Last chapter. Job has all his blessing restored.

Job understands that he had no idea what he was talking about when he cursed the day he was born and challenged God to make a case for how his suffering was fair.

God’s presence has given him perspective on his existence and confidence that he is loved by a wonderful powerful God who is right across the details of life.

He takes back what he said, repenting of his words.

It’s still one of the hardest things, putting your victim status on the altar, giving that to God. When he repents, Job is still destitute and covered with sores.

Feeling sorry for your self, poetically disillusioned, is one of the few benefits of things going wrong. But in that we aren’t to sin, it doesn’t give us a get out of jail free card to lash out or be indulgent or selfish.

Jobs acceptance of God’s sovereignty is a remarkable, Christ-like act, like when Jesus stays silent during his trial and death, or – is it in the garden? – when he says ‘not my will but yours father’

I recall a lecturer at uni whose parody of the stupidity of Christianity was ‘i don’t know, I just believe‘. It’s exactly what job is saying, you won’t know, you just have to believe.

We need to wear that with pride and resist the temptation to tie life up with neat moral lessons like an Aesop fable, or a woman’s weekly article.

That remains the friend’s error, trying to construct a fake, watered down Christianity, that makes more sense but cuts out what God is actually saying and doing.

I’ve run my reading of Job in parallel with comments about the things in life that worry me, that I hope will turn out right.

Am I bad at giving up control? I think a lot of human mischief comes from wanting to control more than we can. We justify selfishness and lack of empathy for our need to feel in control of life’s circumstances.

We can wish, hope and pray for things to be different. Jesus cried great sobs wishing he didn’t have to drink his cup of suffering. But he stayed focussed, he drank it as from God.

I was always uncomfortable with the blessing that is restored to job.
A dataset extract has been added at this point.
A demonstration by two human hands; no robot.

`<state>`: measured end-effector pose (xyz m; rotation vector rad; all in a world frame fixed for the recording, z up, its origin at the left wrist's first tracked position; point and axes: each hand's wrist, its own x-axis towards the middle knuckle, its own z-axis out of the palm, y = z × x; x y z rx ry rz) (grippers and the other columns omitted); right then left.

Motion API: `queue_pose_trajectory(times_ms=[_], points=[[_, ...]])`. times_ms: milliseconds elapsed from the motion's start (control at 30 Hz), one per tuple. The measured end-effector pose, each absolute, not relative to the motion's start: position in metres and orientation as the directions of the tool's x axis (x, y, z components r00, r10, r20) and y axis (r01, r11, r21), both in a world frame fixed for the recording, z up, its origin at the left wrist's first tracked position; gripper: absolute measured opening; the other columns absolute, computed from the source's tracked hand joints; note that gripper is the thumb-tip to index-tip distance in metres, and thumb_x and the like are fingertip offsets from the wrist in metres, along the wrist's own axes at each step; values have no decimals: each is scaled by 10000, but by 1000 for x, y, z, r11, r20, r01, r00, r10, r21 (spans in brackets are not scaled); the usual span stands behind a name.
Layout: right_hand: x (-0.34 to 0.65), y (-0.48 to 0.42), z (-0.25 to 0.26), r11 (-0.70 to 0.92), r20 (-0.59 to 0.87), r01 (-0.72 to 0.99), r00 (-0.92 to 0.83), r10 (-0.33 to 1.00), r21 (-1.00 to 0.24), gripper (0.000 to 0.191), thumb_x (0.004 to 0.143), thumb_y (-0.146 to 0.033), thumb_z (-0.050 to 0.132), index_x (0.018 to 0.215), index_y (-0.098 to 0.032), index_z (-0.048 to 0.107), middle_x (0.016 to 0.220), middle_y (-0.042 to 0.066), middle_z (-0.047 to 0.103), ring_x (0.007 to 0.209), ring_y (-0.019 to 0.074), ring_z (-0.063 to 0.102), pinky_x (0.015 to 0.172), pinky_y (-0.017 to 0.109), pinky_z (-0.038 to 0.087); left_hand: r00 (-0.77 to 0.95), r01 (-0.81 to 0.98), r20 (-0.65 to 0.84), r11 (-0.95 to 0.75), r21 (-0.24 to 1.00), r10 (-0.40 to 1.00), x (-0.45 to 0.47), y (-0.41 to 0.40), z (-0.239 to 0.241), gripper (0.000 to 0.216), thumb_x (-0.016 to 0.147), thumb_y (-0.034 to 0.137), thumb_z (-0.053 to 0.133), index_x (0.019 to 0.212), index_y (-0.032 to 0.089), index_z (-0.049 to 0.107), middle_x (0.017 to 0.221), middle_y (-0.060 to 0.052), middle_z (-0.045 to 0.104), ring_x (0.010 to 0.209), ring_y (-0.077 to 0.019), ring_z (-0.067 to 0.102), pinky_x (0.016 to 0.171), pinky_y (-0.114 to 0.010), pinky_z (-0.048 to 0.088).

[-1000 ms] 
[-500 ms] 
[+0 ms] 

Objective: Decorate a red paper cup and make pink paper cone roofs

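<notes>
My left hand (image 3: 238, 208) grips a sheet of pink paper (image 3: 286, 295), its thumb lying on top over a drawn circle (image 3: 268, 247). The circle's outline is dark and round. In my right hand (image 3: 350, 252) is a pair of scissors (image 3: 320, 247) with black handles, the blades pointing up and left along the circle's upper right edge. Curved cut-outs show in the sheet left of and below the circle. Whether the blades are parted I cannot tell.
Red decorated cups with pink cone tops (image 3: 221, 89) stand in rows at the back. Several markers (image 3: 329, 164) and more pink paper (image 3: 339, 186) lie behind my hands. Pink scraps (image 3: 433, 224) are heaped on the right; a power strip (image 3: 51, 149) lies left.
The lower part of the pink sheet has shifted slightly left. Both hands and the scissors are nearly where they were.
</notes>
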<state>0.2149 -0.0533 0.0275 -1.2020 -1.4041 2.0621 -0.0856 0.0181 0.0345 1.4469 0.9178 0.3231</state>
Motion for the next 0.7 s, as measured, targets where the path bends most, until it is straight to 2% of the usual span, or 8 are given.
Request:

New kids to replace those he lost. Though we know from life I suppose how that eases the pain of loss without diminishing the uniqueness of the ones who die.

And though we know why it’s fair that job gets back his health, wealth and family, he doesn’t. And because of what he has had revealed of God he doesn’t need to.

The Lord gives and takes away, blessed be the name of the Lord. His first reaction got tested, tortured, questioned but ultimately, he learned not to demand God’s blessing.